**Try it**
Reproduce the data that follows character for character, but omit its pictures.

**Data**
======

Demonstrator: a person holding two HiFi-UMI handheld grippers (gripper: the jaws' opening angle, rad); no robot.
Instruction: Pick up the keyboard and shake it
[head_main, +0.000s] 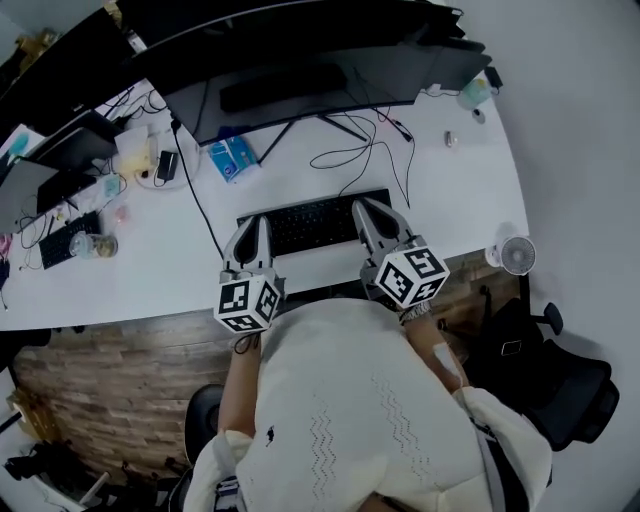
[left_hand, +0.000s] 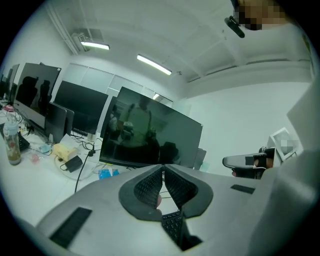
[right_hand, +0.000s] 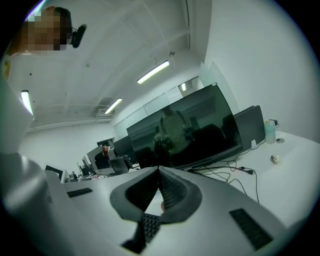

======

**Your response**
Demonstrator: a person holding two HiFi-UMI handheld grippers (gripper: the jaws' opening angle, rad); no robot.
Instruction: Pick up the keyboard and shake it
[head_main, +0.000s] 
[left_hand, +0.000s] 
[right_hand, +0.000s] 

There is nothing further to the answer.